#### What the task asks
Restate the listing below word for word, omitting any images.

#### Information shown
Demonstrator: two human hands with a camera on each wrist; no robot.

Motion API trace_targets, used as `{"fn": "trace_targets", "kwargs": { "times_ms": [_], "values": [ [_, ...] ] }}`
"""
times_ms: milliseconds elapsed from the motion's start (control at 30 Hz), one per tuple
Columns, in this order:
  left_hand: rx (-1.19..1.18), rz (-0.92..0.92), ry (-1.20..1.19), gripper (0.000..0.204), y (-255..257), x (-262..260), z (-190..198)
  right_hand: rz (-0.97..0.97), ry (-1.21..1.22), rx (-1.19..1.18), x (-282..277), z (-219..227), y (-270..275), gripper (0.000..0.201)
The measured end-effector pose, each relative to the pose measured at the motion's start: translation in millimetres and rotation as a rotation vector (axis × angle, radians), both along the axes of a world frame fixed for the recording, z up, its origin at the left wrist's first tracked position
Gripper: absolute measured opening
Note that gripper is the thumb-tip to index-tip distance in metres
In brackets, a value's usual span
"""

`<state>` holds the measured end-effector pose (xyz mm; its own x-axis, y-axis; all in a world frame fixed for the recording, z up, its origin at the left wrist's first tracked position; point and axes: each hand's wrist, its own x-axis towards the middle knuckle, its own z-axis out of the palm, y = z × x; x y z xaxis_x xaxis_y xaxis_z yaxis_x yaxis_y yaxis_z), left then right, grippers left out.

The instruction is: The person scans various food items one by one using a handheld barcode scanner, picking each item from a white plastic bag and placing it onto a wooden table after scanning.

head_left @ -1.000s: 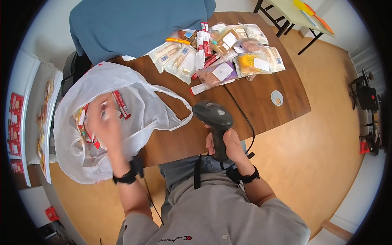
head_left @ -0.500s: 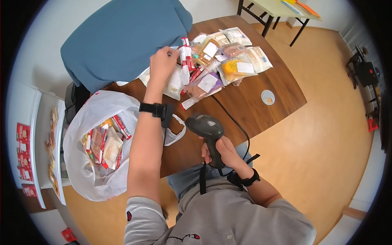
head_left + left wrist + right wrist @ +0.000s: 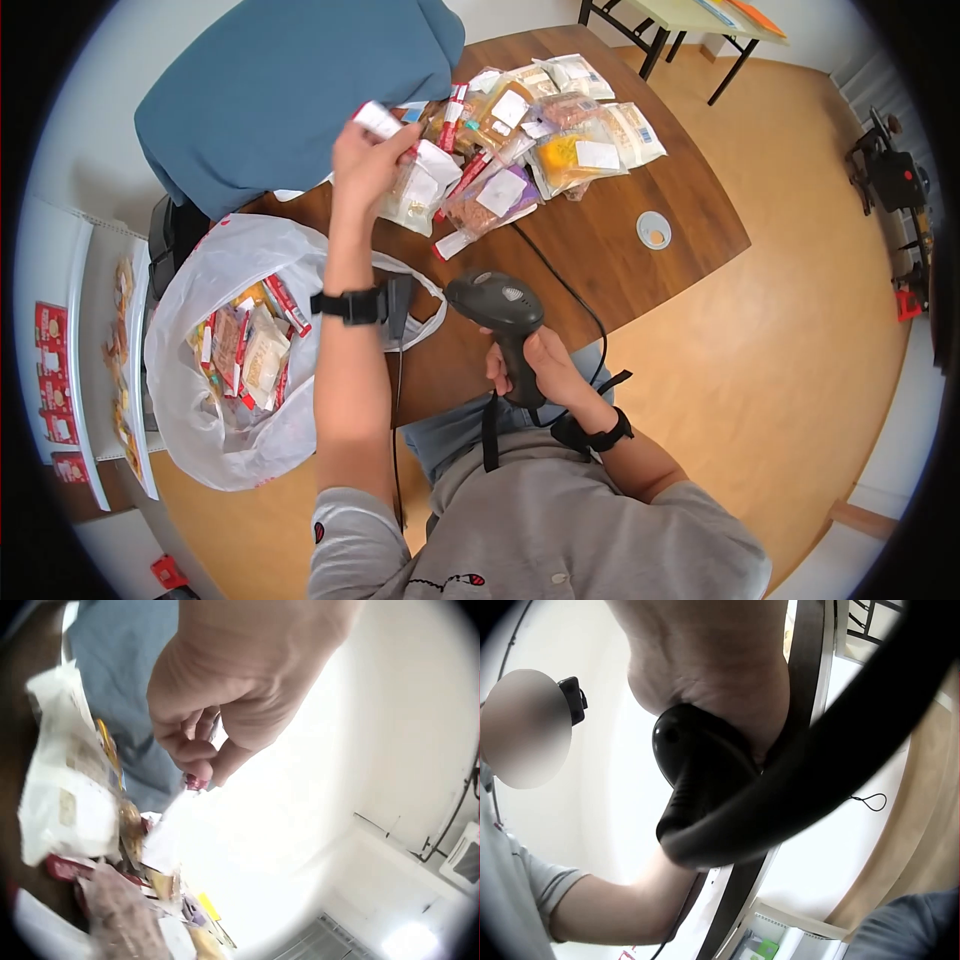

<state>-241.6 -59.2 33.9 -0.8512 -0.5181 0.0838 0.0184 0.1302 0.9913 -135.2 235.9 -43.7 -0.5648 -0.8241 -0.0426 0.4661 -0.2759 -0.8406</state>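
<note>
My left hand pinches a slim red packet with a white label above the near left side of the pile. In the left wrist view, its thumb and fingers meet at a small red end; much of the packet is hidden there. On the wooden table lies a heap of clear food packets, many with white labels, among them red stick packets. My right hand grips the handle of a black barcode scanner, whose head faces left over the table's front edge.
A white plastic bag gapes at the left, with several packets inside. Blue cloth covers something behind. The scanner's black cable crosses the table, near a round grommet. Shelves with red packs stand far left.
My left hand has gone from inside the bag to the pile, then lifted a red packet slightly left of it. The right hand keeps its hold on the scanner.
</note>
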Motion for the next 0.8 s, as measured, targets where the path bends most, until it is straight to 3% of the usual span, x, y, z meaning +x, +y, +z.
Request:
{"fn": "trace_targets", "kwargs": {
  "times_ms": [100, 233, 300, 400, 600, 800],
  "values": [
    [0.059, 0.101, 0.105, 0.053, 8, 54, 13, 0.009, -0.004, 0.007, 0, 1, -1, 0.069],
    [0.242, 0.208, 0.122, 0.017, 1, 115, -6, -0.002, -0.024, 0.005, 0, 0, -2, 0.073],
    [0.25, 0.339, 0.147, 0.011, 16, 140, -22, -0.014, -0.029, 0.006, -1, 3, -3, 0.073],
    [0.402, 0.378, 0.205, 0.009, 49, 172, -38, -0.03, -0.029, -0.001, 0, 1, -6, 0.074],
    [0.387, 0.356, 0.169, 0.009, 76, 192, -62, -0.026, 0.019, 0.053, 2, 5, -7, 0.073],
    [0.359, 0.292, 0.113, 0.01, 79, 194, -56, 0.001, 0.101, 0.105, 4, 1, -7, 0.069]
  ]
}}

#### Result of this task
Demonstrator: two human hands with a camera on each wrist; no robot.

Motion API trace_targets, used as `{"fn": "trace_targets", "kwargs": { "times_ms": [_], "values": [ [_, ...] ] }}`
"""
times_ms: milliseconds elapsed from the motion's start (control at 30 Hz), one per tuple
Columns, in this order:
  left_hand: rx (-1.19..1.18), rz (-0.92..0.92), ry (-1.20..1.19), gripper (0.000..0.204), y (-255..257), x (-262..260), z (-190..198)
  right_hand: rz (-0.97..0.97), ry (-1.21..1.22), rx (-1.19..1.18), x (-282..277), z (-219..227), y (-270..275), gripper (0.000..0.201)
The measured end-effector pose, each relative to the pose measured at the motion's start: translation in millimetres and rotation as a rotation vector (axis × angle, radians), both along the axes of a world frame fixed for the recording, z up, its origin at the left wrist's first tracked position
Gripper: absolute measured opening
Note that gripper is the thumb-tip to index-tip distance in metres
In brackets, a value's usual span
"""

`<state>` holds the measured end-effector pose (xyz mm; its own x-axis, y-axis; all in a world frame fixed for the recording, z up, its origin at the left wrist's first tracked position; point and axes: each hand's wrist, its own x-axis towards the middle knuckle, its own z-axis out of the palm, y = z × x; x y z xaxis_x xaxis_y xaxis_z yaxis_x yaxis_y yaxis_z), left then right, grippers left out.

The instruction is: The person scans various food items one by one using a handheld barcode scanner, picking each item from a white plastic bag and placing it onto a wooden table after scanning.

head_left @ -1.000s: 
head_left @ -0.500s: 
head_left + left wrist + right wrist @ +0.000s: 

<state>-241.6 -59.2 33.9 -0.8512 -0.5181 0.0838 0.0184 0.1302 0.9913 -135.2 235.9 -43.7 -0.5648 -0.8241 -0.0426 0.4661 -0.2759 -0.8406</state>
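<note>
My left hand pinches a slim red packet with a white label above the near left side of the pile. In the left wrist view, its thumb and fingers meet at a small red end; much of the packet is hidden there. On the wooden table lies a heap of clear food packets, many with white labels, among them red stick packets. My right hand grips the handle of a black barcode scanner, whose head faces left over the table's front edge.
A white plastic bag gapes at the left, with several packets inside. Blue cloth covers something behind. The scanner's black cable crosses the table, near a round grommet. Shelves with red packs stand far left.
My left hand has gone from inside the bag to the pile, then lifted a red packet slightly left of it. The right hand keeps its hold on the scanner.
</note>
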Motion for the next 0.8 s, as measured, targets where the path bends most, until it is straight to 3% of the usual span, x, y, z meaning +x, +y, +z.
Request:
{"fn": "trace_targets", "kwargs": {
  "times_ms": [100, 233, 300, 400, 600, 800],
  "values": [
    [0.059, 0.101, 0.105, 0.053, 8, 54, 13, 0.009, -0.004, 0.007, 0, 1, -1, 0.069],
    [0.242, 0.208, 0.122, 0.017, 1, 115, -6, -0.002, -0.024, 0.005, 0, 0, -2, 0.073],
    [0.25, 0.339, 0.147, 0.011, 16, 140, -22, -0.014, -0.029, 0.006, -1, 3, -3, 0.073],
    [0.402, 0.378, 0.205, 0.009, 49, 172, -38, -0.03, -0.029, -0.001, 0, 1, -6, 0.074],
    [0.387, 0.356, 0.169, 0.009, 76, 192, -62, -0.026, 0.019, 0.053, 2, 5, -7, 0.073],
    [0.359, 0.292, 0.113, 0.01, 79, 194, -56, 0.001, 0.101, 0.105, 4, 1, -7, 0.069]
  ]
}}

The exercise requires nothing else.